Problem: Could you copy every line of the data that contains "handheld"?

Records for this exercise:
--------

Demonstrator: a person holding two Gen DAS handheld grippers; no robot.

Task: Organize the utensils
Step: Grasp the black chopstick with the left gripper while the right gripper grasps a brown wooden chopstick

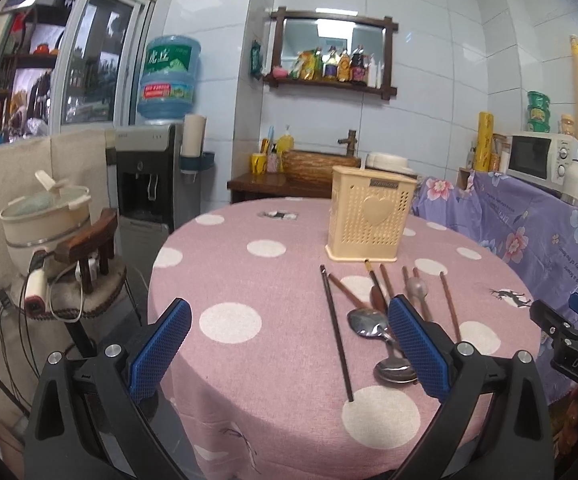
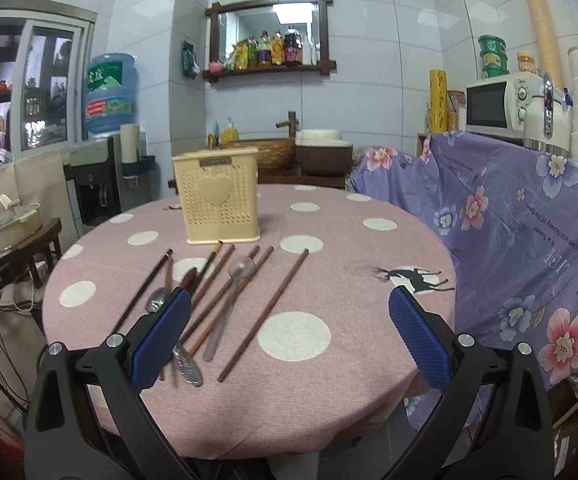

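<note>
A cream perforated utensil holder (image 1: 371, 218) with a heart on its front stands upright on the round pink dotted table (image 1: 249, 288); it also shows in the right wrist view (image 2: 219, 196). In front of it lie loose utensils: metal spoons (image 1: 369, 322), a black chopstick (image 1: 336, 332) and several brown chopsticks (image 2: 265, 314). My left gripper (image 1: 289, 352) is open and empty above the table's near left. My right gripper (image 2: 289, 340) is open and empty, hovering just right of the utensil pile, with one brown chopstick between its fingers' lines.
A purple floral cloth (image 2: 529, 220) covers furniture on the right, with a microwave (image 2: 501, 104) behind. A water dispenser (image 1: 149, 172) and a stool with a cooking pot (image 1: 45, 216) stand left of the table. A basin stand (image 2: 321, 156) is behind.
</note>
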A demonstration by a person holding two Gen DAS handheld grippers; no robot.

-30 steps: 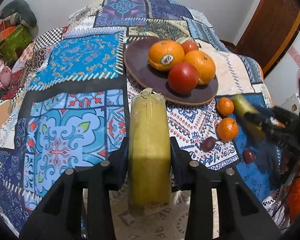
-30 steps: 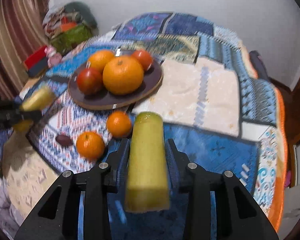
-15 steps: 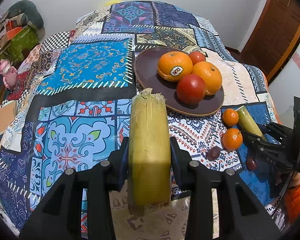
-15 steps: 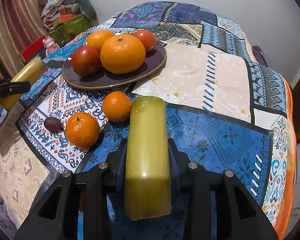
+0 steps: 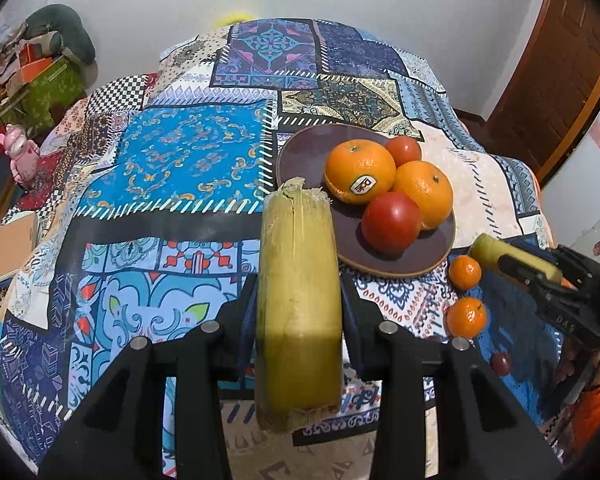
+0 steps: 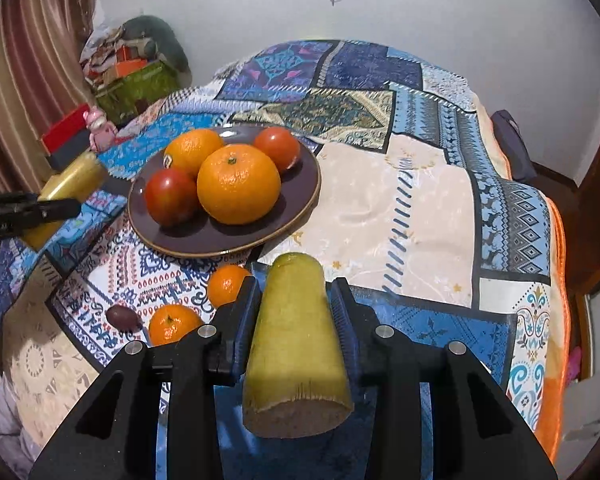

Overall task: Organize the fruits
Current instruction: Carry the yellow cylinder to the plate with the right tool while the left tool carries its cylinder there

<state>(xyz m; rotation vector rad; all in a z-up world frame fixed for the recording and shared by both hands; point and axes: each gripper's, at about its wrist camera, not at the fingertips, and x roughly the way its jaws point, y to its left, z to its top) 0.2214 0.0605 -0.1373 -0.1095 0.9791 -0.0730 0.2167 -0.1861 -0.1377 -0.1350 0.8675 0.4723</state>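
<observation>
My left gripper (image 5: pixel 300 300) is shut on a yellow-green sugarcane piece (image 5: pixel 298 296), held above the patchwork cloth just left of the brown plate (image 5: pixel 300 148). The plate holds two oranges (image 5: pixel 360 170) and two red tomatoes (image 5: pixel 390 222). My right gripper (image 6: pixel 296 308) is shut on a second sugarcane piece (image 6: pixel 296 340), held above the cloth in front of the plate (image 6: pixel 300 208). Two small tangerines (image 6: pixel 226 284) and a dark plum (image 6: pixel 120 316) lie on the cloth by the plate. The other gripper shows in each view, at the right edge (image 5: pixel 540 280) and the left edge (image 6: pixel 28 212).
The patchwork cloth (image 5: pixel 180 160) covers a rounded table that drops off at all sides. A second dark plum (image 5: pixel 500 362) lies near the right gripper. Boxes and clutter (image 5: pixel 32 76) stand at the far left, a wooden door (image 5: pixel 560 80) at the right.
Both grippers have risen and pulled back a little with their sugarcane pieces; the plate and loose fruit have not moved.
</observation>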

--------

Problem solution:
Demonstrator: a person holding two Gen DAS handheld grippers; no robot.
A demonstration by a person holding two Gen DAS handheld grippers; no robot.

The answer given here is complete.